A metacharacter is a character that has a special meaning (instead of a literal meaning) to a computer program, such as a shell interpreter or a regular expression engine.

In POSIX extended regular expressions,[1] there are 14 metacharacters that must be preceded by a backslash "\" in order to drop their special meaning and be treated literally inside an expression: the open/close square brackets, "[" and "]"; the backslash "\"; the caret "^"; the dollar sign "$"; the period or dot "."; the vertical bar or pipe symbol "|"; the question mark "?"; the asterisk "*"; the plus-sign "+"; open/close curly braces, "{" and "}"; and open/close parenthesis, "(" and ")".[2]

If you want to use any of these characters as a literal in a regex, you need to escape them with a backslash.
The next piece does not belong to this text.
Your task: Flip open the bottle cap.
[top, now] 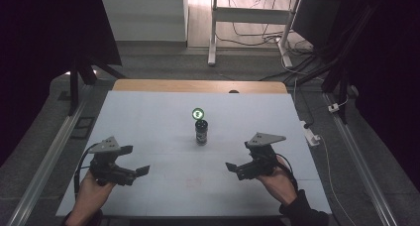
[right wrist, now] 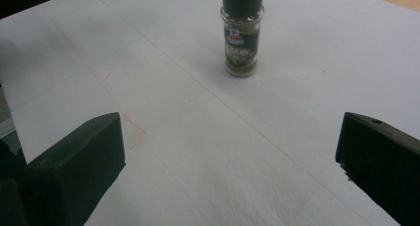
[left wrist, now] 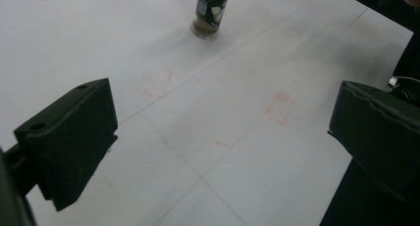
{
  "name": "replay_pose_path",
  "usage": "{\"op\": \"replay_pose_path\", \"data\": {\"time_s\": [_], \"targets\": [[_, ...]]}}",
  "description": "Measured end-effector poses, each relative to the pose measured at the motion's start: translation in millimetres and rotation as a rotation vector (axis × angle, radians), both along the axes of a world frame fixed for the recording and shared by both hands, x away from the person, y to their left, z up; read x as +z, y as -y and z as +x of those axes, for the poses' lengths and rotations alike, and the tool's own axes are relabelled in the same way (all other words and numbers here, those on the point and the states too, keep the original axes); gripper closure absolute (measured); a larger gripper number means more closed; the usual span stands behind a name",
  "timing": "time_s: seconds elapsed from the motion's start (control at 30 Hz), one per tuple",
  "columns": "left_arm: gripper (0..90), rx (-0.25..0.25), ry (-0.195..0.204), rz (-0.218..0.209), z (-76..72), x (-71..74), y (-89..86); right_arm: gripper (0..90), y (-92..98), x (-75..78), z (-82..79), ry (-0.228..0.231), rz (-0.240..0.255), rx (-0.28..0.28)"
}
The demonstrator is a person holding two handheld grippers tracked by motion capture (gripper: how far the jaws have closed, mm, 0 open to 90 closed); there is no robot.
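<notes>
A small spice jar [top: 201, 132] stands upright near the middle of the white table [top: 148, 122], with a dark cap and, just past it at about twelve o'clock, a round green-lit disc [top: 198, 113] that may be a lid or a marker; I cannot tell which. In the right gripper view the jar [right wrist: 241, 37] sits dead ahead at twelve o'clock, label facing the camera, brownish contents showing through the glass. In the left gripper view it [left wrist: 210, 13] lies toward one o'clock, near the upper edge. From the jar, the left gripper [top: 137, 161] rests at about eight o'clock and the right gripper [top: 238, 157] at about four o'clock, each well apart from it and held low over the table by a hand. Both have their jaws spread wide with nothing between them. Faint red marks [left wrist: 280, 107] are drawn on the table in front of the left gripper. Judging by this, the work has hardly begun: the jar is untouched and no reach has closed on it, so approach, grasp and whatever follows all remain.
</notes>
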State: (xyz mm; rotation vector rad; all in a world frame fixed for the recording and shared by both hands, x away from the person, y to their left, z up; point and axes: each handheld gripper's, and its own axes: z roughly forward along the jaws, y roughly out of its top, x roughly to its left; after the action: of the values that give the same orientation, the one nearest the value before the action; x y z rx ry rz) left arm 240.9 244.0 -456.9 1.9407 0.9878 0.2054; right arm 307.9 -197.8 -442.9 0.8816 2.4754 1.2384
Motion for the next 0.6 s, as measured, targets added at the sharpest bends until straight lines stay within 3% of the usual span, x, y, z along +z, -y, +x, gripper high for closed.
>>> {"op": "replay_pose_path", "data": {"time_s": [0.33,0.6], "targets": [[0.0,0.073,-0.012,-0.009,-25.4,-6.1,-26.4,0.0,31.2,-1.1,-17.4,0.014,-0.008,-0.073],[0.0,0.122,-0.016,0.021,-39.2,-10.4,-39.6,0.0,62.0,-2.7,-30.6,0.01,-0.007,-0.154]]}}
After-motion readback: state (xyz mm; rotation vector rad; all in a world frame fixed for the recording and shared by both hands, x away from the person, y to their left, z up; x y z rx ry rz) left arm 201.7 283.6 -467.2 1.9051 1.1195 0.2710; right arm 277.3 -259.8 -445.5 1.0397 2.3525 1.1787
For example, to match the arithmetic expression "(1+1)*3=6" with a regex, then the correct regex is "\(1\+1\)\*3=6". Otherwise, the parenthesis, plus-sign, and asterisk will have a special meaning.

Examples

Escaping

The term "To escape a metacharacter" means to make the metacharacter ineffective (to strip it out of its special meaning) and hence to be used in its regular direct form. For example, in PCRE, a period (.) stands for "any single character can come here", and a more concrete example would be A.C, while the period between them can be B (or even a single spacing) or any other applicable character (a single period stands for exactly one character); If we escape the period, it will lose its potency as a metacharacter and will be just what it is - A period.

Usual ways to escape characters in regex is using the backslash symbol (\). Another way is a double hyphen (--) which makes a total escaping of a row.